## INPUT MATERIAL

◆ ◆ ◆ ◆ ◆ ◆ ◆

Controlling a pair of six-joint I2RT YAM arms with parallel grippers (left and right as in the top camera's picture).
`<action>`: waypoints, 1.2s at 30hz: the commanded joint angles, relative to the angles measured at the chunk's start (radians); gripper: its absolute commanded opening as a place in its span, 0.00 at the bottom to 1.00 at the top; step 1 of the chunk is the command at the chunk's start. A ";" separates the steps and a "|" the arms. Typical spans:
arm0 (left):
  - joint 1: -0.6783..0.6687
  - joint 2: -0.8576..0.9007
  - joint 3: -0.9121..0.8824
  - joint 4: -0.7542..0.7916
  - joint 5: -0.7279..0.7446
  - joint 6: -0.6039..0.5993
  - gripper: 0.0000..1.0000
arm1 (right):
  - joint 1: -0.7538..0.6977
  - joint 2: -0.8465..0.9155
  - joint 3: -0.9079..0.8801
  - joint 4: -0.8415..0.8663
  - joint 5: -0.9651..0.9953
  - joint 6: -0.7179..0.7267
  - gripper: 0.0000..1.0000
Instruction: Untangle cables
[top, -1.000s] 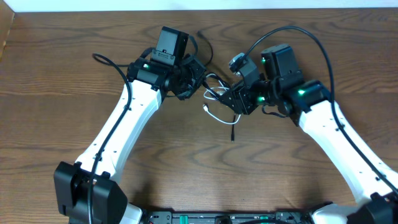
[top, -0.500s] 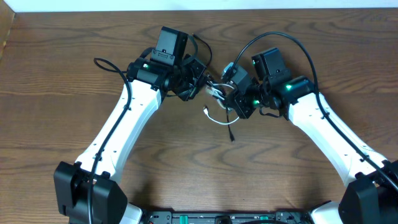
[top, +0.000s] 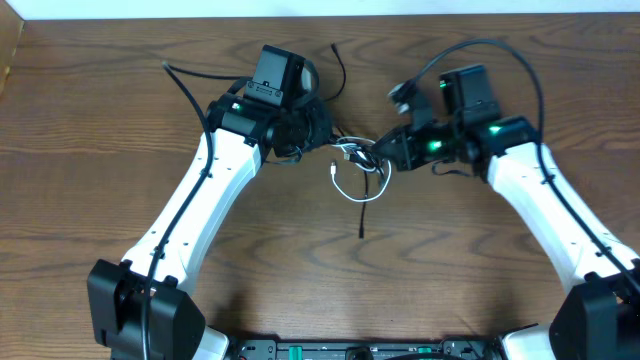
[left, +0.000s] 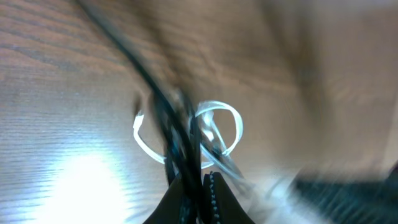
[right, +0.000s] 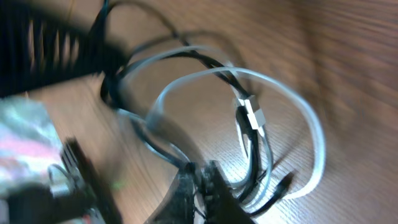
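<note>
A thin white cable (top: 345, 189) and a thin black cable (top: 362, 214) lie tangled mid-table between my two grippers. My left gripper (top: 318, 138) is shut on the black cable (left: 146, 81), which runs from the jaws away to the upper left in the blurred left wrist view. White loops (left: 237, 127) lie just ahead of that left gripper (left: 200, 177). My right gripper (top: 385, 155) is shut at the tangle's right side. In its wrist view the right gripper (right: 202, 171) pinches strands where white loops (right: 311, 124) and black cord (right: 244, 134) meet; which strand is unclear.
Thick black arm wires (top: 480, 48) arch over the right arm, and another (top: 185, 82) trails from the left arm. The table's far edge (top: 320, 16) runs along the top. A brown box corner (top: 8, 55) sits at the upper left.
My right gripper has gone from partly open to shut at the tangle and drawn back to the right. The left arm shifted slightly. The black tail now hangs straighter and lower.
</note>
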 joint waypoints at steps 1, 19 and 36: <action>0.003 0.002 0.004 -0.039 0.085 0.240 0.07 | -0.076 -0.023 0.010 0.006 0.051 0.187 0.01; 0.002 0.002 0.004 0.089 0.222 0.040 0.07 | -0.024 -0.023 0.010 -0.009 -0.212 -0.153 0.27; 0.002 0.002 0.004 0.121 0.233 -0.047 0.07 | 0.072 0.022 0.010 -0.010 -0.140 -0.323 0.23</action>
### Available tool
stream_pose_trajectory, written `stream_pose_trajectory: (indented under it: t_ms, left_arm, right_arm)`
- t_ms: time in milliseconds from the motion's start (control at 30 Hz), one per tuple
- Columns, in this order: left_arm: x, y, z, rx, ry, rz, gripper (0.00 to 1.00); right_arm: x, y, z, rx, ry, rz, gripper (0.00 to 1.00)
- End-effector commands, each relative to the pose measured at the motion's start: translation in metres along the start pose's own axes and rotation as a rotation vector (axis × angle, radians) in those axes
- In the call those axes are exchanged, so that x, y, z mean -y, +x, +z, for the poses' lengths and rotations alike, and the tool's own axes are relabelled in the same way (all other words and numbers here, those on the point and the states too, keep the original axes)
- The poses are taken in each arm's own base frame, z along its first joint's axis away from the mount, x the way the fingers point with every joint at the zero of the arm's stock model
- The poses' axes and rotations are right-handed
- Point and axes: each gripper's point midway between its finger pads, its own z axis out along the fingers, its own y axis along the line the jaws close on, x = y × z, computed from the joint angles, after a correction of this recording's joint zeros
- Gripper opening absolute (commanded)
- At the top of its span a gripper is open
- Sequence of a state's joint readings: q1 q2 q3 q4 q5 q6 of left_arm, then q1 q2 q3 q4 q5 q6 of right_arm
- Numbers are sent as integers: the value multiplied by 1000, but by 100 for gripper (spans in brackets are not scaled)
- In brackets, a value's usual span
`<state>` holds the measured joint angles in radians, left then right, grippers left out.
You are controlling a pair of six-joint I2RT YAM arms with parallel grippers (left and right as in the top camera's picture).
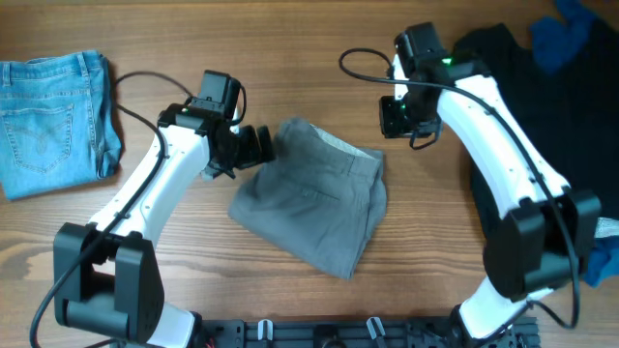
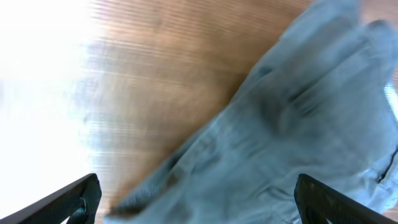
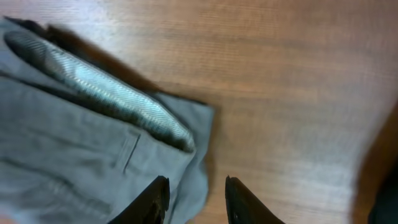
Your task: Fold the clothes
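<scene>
Both empty: left end effector point(image 1: 259, 145) spread wide at left edge of grey trousers point(image 1: 309, 198); right end effector point(image 3: 196, 198) slightly parted over their far-right corner. Trousers bundled at middle of table point(image 1: 319, 39). Judgement: pinch all layers, fold evenly.

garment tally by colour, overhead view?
Grey: 1, trousers
Light blue: 1, jeans
Black: 1, garment
Dark blue: 1, cloth
Total: 4
Bluish bit at the right edge: unclear, not counted.
</scene>
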<state>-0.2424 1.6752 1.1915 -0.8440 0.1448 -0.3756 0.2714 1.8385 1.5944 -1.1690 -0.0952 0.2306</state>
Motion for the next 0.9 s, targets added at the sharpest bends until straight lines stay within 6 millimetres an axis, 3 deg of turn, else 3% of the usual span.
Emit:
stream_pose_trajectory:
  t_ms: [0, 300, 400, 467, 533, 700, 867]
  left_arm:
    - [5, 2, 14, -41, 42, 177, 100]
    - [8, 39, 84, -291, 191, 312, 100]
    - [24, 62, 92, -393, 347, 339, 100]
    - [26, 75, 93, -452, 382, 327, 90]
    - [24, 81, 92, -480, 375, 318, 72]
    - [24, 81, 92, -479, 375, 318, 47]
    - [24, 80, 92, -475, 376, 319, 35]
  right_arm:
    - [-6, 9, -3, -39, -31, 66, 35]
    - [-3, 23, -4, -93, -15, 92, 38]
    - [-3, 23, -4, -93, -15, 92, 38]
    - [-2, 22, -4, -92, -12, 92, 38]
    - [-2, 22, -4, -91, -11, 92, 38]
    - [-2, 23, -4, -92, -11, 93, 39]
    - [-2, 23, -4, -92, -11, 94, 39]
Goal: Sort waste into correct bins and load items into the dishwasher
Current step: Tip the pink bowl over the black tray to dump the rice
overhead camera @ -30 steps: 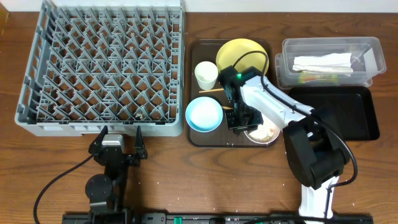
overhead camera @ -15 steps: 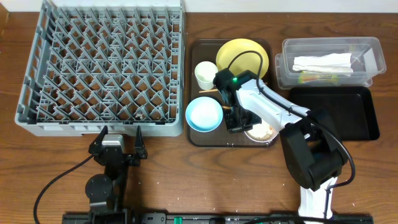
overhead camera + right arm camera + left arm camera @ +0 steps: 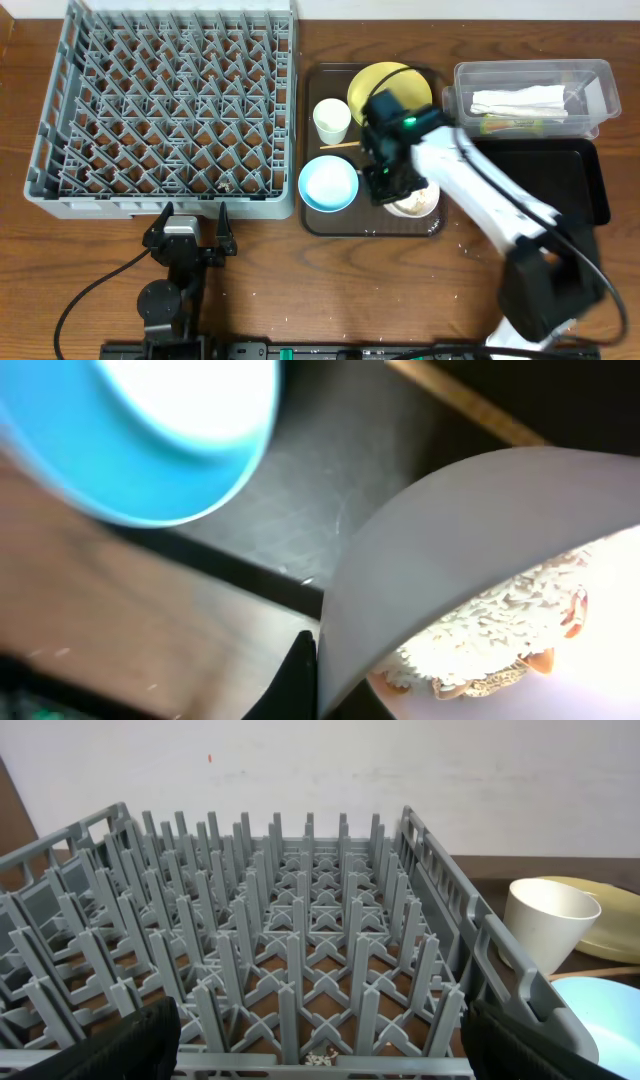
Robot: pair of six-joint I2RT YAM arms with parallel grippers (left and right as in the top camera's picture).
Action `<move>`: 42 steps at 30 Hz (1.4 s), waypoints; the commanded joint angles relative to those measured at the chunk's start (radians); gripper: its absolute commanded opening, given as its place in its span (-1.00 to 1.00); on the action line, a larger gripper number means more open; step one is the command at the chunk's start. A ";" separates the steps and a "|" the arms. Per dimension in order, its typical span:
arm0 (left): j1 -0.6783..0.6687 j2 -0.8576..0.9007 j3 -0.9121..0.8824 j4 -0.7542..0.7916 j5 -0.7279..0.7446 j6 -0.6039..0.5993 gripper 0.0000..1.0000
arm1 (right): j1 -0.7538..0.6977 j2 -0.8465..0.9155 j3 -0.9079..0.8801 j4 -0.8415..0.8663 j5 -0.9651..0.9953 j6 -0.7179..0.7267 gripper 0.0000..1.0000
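From where I stand, the right gripper [image 3: 386, 186] looks clenched on the left rim of the round white bowl [image 3: 420, 200]. The bowl sits at the near right of the flat dark brown serving tray [image 3: 360, 224], just right of the light blue bowl [image 3: 328, 184]. Whitish cooked rice grains [image 3: 500, 620] lie inside it. A rim hold suits tipping, so I'd guess the rice is meant for the shallow black rectangular tray [image 3: 565, 190] on the right. The crumpled white paper napkin [image 3: 520, 100] and yellow-green wrapper packet [image 3: 510, 126] lie in the clear rectangular plastic tub [image 3: 600, 78]. The left gripper [image 3: 190, 222] rests spread wide near the grey pegged dish rack [image 3: 160, 205], out of the way.
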 commanded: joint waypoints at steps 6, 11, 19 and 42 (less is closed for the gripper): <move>0.003 -0.008 -0.018 -0.031 0.010 0.006 0.82 | -0.224 -0.161 0.001 -0.018 -0.195 -0.140 -0.97; 0.003 -0.008 -0.018 -0.031 0.010 0.006 0.82 | -0.412 -0.185 0.001 -0.018 -0.359 -0.217 -0.98; 0.003 -0.008 -0.018 -0.031 0.010 0.006 0.82 | -0.724 -0.183 -0.021 -0.006 -0.619 -0.308 -0.97; 0.003 -0.008 -0.018 -0.032 0.010 0.006 0.82 | -1.169 -0.183 -0.519 0.552 -1.203 -0.334 -0.97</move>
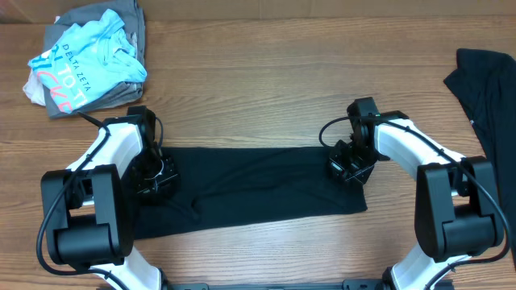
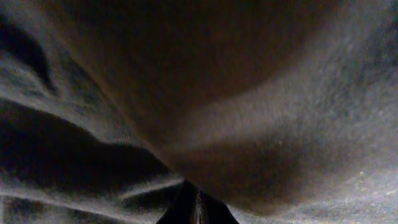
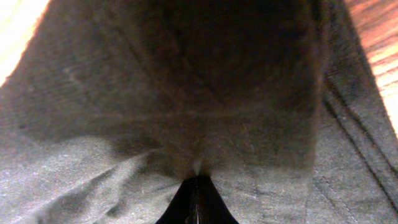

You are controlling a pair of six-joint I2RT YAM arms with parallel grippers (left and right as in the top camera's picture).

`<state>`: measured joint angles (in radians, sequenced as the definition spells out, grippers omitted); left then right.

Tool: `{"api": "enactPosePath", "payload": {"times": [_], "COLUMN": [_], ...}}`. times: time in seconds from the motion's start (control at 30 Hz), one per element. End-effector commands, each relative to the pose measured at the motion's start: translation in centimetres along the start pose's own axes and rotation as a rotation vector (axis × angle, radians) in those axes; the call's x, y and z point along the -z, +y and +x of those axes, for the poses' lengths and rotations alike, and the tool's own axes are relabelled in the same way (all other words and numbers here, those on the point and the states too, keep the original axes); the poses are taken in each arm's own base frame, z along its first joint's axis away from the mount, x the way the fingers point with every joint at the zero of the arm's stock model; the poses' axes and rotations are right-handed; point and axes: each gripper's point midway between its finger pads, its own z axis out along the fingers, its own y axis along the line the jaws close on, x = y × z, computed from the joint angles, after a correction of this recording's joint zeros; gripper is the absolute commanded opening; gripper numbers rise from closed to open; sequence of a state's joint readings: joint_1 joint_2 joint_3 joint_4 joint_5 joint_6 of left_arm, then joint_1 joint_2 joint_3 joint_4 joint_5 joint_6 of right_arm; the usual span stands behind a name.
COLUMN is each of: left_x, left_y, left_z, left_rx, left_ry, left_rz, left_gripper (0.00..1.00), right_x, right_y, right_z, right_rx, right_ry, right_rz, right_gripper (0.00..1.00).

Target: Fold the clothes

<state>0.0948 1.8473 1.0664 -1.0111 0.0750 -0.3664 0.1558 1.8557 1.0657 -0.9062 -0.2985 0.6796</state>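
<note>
Both arms are bending inward from the lower corners, left tool [image 1: 155, 176] and right tool [image 1: 348, 165] each pinching the black T-shirt [image 1: 258, 189], fingers closed.

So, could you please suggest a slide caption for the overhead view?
Overhead: the left hand and right hand pinch opposite ends of the black T-shirt on the wooden table.
</note>
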Motion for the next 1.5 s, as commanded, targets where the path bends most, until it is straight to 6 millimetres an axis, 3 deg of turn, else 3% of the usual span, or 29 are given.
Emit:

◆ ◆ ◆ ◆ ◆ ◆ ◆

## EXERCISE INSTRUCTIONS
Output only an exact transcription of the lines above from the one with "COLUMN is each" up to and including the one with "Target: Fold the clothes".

## TASK OUTPUT
COLUMN is each of: left_x, left_y, left_z, left_rx, left_ry, left_rz, left_gripper (0.00..1.00), right_x, right_y, right_z, right_rx, right_ry, right_rz, right_gripper (0.00..1.00).

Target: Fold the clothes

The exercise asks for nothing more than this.